In accordance with WHO guidelines, healthcare facilities should implement at least the following measures to prevent the spread of multiresistant P. aeruginosa Hand hygiene (using alcohol-based solutions appropriately), contact precautions, patient isolation (in a single room or in a group), environmental cleanliness, and surveillance are all important. In order to limit the spread of multiresistant bacteria like P. aeruginosa, the European Centers for Disease Control and Prevention (ECDC) recommends enhancing and expanding screening, preventive isolation, and surveillance in healthcare facilities for patients who have been transferred from or have recently been in contact with such facilities. At the time patients are transferred, having documentation regarding multiresistant P. aeruginosa infection or carrier status would aid in the swift and efficient implementation of measures to prevent the microorganism's spread (Lake J et al., 2012) (Pengpid S et al., 2018).

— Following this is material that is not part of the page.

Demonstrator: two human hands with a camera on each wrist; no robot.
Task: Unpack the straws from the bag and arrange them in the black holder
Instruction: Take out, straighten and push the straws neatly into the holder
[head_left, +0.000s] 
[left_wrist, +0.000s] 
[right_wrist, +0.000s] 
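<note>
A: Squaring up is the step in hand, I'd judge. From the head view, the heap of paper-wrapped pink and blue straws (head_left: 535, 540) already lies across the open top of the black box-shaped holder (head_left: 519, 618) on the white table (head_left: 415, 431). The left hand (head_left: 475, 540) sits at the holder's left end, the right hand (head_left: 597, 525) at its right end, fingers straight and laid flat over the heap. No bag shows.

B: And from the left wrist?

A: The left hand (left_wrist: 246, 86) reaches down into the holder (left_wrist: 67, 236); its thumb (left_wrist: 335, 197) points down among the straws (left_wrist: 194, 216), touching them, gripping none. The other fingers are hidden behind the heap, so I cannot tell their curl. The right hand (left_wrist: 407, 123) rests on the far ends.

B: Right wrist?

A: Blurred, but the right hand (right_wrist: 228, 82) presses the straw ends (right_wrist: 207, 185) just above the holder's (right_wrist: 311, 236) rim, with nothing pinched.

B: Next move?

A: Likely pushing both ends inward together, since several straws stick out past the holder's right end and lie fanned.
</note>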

In order to account for the increased risk of infection and transmission that is associated with ICU-specific working procedures (such as ventilator support and central-line catheters), Intensive Care Units (ICUs) require specific infection prevention measures, which are distinct from standard care wards. In addition, in order to manage waterrelated risk in healthcare facilities, WHO guidelines for the prevention of nosocomial infections by water-borne microorganisms state that a Water Safety Plan (WSP) must be implemented. The essential components of this plan include active monitoring of infections, the adoption of sanitization procedures, maintenance and testing of the water supply, and scheduled testing of water taken from the most significant points in the hospital water system. To ensure that the WSP meets health-based goals and works effectively, validation procedures should be established (Stepleman LM et al., 2015).